Moneybird Ransomware è dotato di funzionalità di crittografia avanzate
Dopo la fase iniziale di infiltrazione e ricognizione, Moneybird Ransomware viene attivato sull'host compromesso. Questo ransomware è progettato con un focus specifico sulla crittografia dei file sensibili che si trovano all'interno della cartella "F:\User Shares". Dopo l'esecuzione, il ransomware distribuisce una richiesta di riscatto, esercitando un'enorme pressione sulle vittime affinché stabiliscano un contatto entro un periodo di 24 ore, avvertendole della potenziale fuga pubblica dei loro dati rubati.
Moneybird Ransomware utilizza una metodologia di crittografia altamente sofisticata, utilizzando AES-256 con GCM (Galois/Counter Mode). Questa tecnica di crittografia avanzata genera chiavi di crittografia univoche per ogni file e aggiunge metadati crittografati alla fine. Il targeting di precisione e la solida crittografia implementata da Moneybird rendono il compito di ripristino dei dati e decrittografia dei file estremamente impegnativo, se non quasi impossibile, nella maggior parte dei casi.
Importanti misure di sicurezza per fermare un attacco ransomware
È possibile implementare misure di sicurezza efficaci per salvaguardare dispositivi e dati dagli attacchi ransomware. In primo luogo, è essenziale mantenere un software di sicurezza aggiornato e robusto. L'aggiornamento regolare dei programmi anti-malware, insieme all'abilitazione degli aggiornamenti automatici, aiuta a proteggere dalle minacce più recenti.
L'implementazione di password complesse e univoche per tutti gli account è un altro passaggio cruciale. Ciò comprende l'utilizzo di una combinazione di lettere, numeri e simboli, nonché l'evitare password comuni e facilmente indovinabili. Inoltre, l'abilitazione dell'autenticazione a più fattori aggiunge un ulteriore livello di sicurezza richiedendo ulteriori passaggi di verifica per accedere agli account.

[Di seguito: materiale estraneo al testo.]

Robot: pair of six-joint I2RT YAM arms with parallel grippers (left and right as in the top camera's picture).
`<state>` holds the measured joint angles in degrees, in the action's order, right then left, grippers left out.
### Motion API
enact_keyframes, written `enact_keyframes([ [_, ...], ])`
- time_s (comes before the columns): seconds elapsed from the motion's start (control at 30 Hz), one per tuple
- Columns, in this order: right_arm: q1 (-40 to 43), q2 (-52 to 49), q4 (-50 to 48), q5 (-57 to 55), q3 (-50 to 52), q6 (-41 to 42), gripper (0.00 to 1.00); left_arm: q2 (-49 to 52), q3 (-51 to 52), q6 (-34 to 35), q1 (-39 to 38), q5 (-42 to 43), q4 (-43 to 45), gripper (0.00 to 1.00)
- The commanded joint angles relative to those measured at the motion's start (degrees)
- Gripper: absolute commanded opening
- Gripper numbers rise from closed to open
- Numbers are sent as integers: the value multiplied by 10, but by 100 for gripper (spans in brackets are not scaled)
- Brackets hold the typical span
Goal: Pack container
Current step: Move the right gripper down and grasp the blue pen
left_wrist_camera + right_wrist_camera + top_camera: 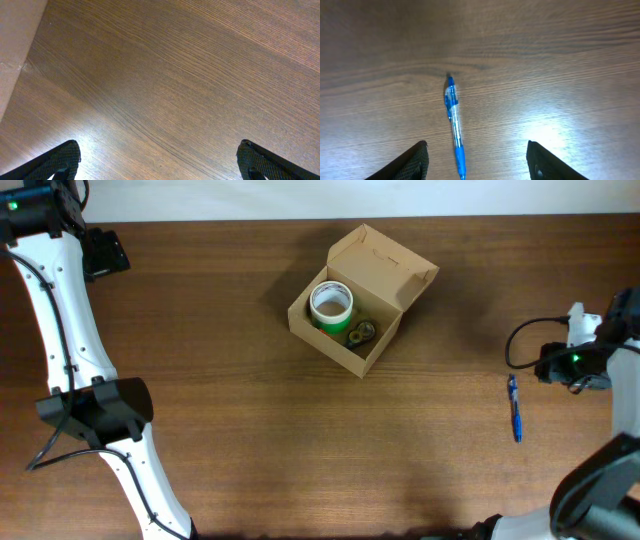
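Container [325, 340] sits open on the tabletop [250, 430], just toward 12 o'clock of centre, tape [331, 305] inside. Pen [514, 408] lies at its 4 o'clock, below the right jaws, spread wide. The left jaws, at 9 o'clock, are wide and empty.

The container [362, 315] sits on the surface [250, 430] a little behind its middle, turned at an angle to the edges. Its lid flap [385, 260] stands up along the rear right side. Inside the container, a tape roll [331, 304] lies flat in the left part. A small round item [361, 332] lies just beside the roll, toward the front right corner. A pen [514, 408] lies on the surface well apart from the container, to the right and nearer the robot. The right gripper [477, 152] hangs above the pen, which lies between its spread fingers. The left gripper [157, 155] is over bare surface at the far left rear, well apart from the container.
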<state>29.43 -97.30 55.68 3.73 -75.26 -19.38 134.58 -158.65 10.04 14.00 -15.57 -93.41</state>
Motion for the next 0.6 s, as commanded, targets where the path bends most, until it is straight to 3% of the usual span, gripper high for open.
enact_keyframes([
  [0.0, 1, -37, -2, -22, 0, -16, 64, -5, 4, -3, 2, 2, 1, 100],
  [0.57, -71, -84, 11, -52, 3, -42, 64, -5, 4, -3, 2, 2, 1, 100],
])
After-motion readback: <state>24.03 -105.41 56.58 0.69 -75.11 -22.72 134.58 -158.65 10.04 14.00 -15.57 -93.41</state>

Eseguire regolarmente il backup dei dati rilevanti è fondamentale per mitigare l'impatto di un attacco ransomware. La creazione di backup offline o l'utilizzo di soluzioni di archiviazione cloud garantisce che i file critici possano essere recuperati in caso di crittografia o perdita.
Essere cauti durante la navigazione in Internet e l'interazione con le e-mail è essenziale. Gli utenti dovrebbero essere scettici quando fanno clic su collegamenti sospetti o scaricano file da fonti non attendibili. È fondamentale essere vigili ed evitare di visitare siti Web potenzialmente dannosi o interagire con e-mail sospette, poiché potrebbero contenere payload di ransomware.
Educare se stessi e rimanere informati sulle ultime minacce alla sicurezza informatica e sulle tecniche di attacco è estremamente vantaggioso. Riconoscere le comuni tattiche di ingegneria sociale utilizzate negli attacchi di phishing ed essere consapevoli dei segnali di una potenziale infezione da ransomware può aiutare gli utenti ad adottare misure proattive per prevenire e rispondere a tali attacchi.
L'aggiornamento regolare di sistemi operativi, applicazioni e firmware è un altro aspetto fondamentale per mantenere una sicurezza elevata. Le patch e gli aggiornamenti spesso includono correzioni di sicurezza che risolvono le vulnerabilità che potrebbero essere sfruttate da ransomware e altri malware.
Eseguendo una combinazione di queste misure di sicurezza, gli utenti possono migliorare la protezione dei propri dispositivi e dati dall'impatto devastante degli attacchi ransomware.